For copied material:

NOTE: The previous edit as of 22:31, October 14, 2015, copied content from the Wikipedia page at [[Exact name of page copied from]]; see its history for attribution.

For translated material:

NOTE: Content in the edit of 01:25, January 25, 2023 was translated from the existing French Wikipedia article at [[:fr:Exact name of French article]]; see its history for attribution.

The automated procedure uses a modified version of this text, linking the NOTE and adding the username of the user who made the edit[b] and substituting in data line and runtime parameters for parts of the attribution statement as needed. The modified translation example might look like this:

[[WP:RIA|NOTE]]: Content in the edit of 01:25, January 25, 2023 was translated by [[Special:Contributions/User:Example1|Example1]] from the existing French Wikipedia article at [[:fr:Exact name of French article]]; see its history for attribution. (added by [[WP:AttriBot|AttriBot)]])

Task

[edit]

The bot's task would be to add the proper retroactive attribution wording to the article history, fulfilling the licensing requirement. Input to the bot would be a page containing a list of articles, where each article would be accompanied by parameters identifying the source of the copy or translation, and the timestamp of the edit which added unattributed content from a Wikimedia sister project. An additional optional parameter would be available for customizing the edit summary of the attribution edit. A few run-time parameters would be available to avoid the need for constant repetition in the input file. The output would be a dummy edit to each article, along with an edit summary using the wording given at WP:RIA, substituting in the correct wording per the parameters. An output log itemizing the activity would be optional, as would a dry run that outputs attribution statements to a log without changing any articles.

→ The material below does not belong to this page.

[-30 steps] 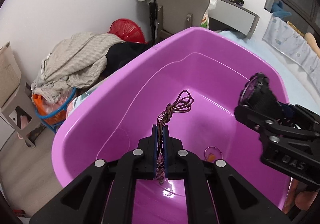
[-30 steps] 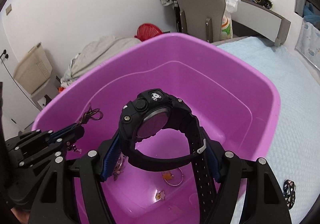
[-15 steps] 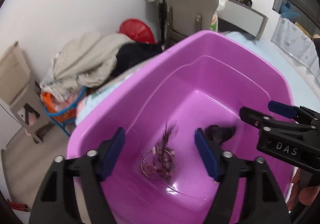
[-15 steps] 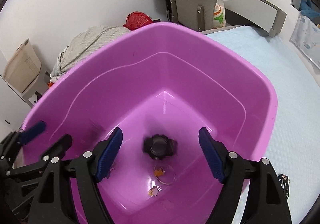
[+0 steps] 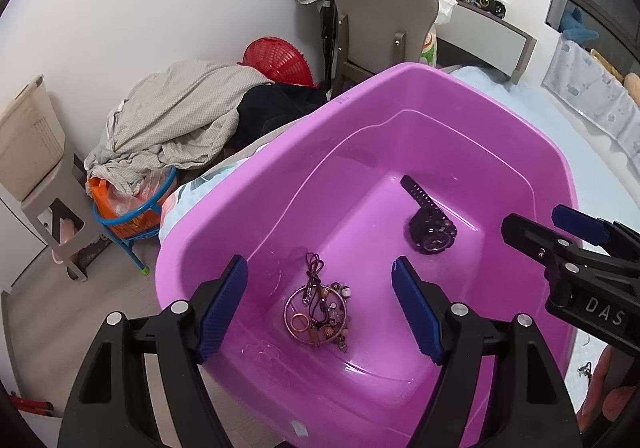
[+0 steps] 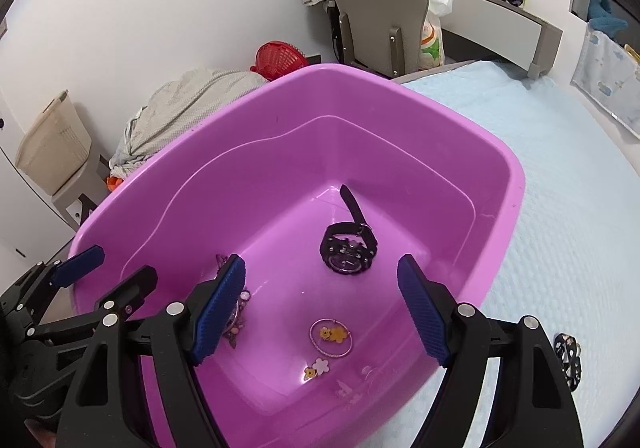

Let's provisionally call it 'AttriBot', because it seems like a natural choice.

Input file

[edit]

The input file consists of a required section header, followed by multiple data lines, each one describing one edit requiring repair of missing copy or translate attribution. Users may add comment lines that are ignored by the procedure.

Section header

[edit]

Each input file should have a level two (H2) section header identifying the username of the user, and the type of attribution required, which may be either copy or translate. The two fields are delimited by a semicolon separator character. Examples:

== Jimbo; translate ==
== Example1; copy ==

For users without special permissions, there should be exactly one Section header on the page, as shown, and all of the edits identified in the § Data lines to follow should all have been performed by the given user, and they must all be edits involving text either copied or translated from another Wikipedia or sister project, according to the second token in the header. In addition, the Username token should match the {{ROOTPAGENAME}} of the submitted file (that is, a user should submit files only from their own userspace).[c]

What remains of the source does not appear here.